▶ [To do] This exercise requires an exact copy of each line from the one containing "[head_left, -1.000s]" down to the last line below.

▶ [Available data]
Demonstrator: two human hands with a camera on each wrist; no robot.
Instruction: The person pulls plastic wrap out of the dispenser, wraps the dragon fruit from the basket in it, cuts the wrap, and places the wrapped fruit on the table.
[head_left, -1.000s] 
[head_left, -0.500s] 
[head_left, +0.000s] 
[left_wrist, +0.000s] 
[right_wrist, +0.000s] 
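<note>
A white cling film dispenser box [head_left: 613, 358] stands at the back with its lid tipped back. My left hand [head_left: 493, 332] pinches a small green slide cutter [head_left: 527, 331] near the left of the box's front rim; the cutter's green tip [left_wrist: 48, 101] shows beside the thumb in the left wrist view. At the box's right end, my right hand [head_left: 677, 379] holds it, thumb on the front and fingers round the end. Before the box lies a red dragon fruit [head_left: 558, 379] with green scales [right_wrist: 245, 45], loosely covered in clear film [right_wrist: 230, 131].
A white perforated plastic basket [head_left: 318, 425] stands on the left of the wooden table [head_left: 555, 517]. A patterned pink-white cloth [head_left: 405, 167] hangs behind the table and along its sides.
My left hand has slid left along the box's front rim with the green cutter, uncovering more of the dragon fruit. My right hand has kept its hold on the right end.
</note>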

▶ [Solution]
[head_left, -1.000s] 
[head_left, -0.500s] 
[head_left, +0.000s] 
[left_wrist, +0.000s] 
[right_wrist, +0.000s] 
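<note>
A white cling film dispenser box [head_left: 613, 358] stands at the back with its lid tipped back. My left hand [head_left: 493, 332] pinches a small green slide cutter [head_left: 527, 331] near the left of the box's front rim; the cutter's green tip [left_wrist: 48, 101] shows beside the thumb in the left wrist view. At the box's right end, my right hand [head_left: 677, 379] holds it, thumb on the front and fingers round the end. Before the box lies a red dragon fruit [head_left: 558, 379] with green scales [right_wrist: 245, 45], loosely covered in clear film [right_wrist: 230, 131].
A white perforated plastic basket [head_left: 318, 425] stands on the left of the wooden table [head_left: 555, 517]. A patterned pink-white cloth [head_left: 405, 167] hangs behind the table and along its sides.
My left hand has slid left along the box's front rim with the green cutter, uncovering more of the dragon fruit. My right hand has kept its hold on the right end.
</note>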

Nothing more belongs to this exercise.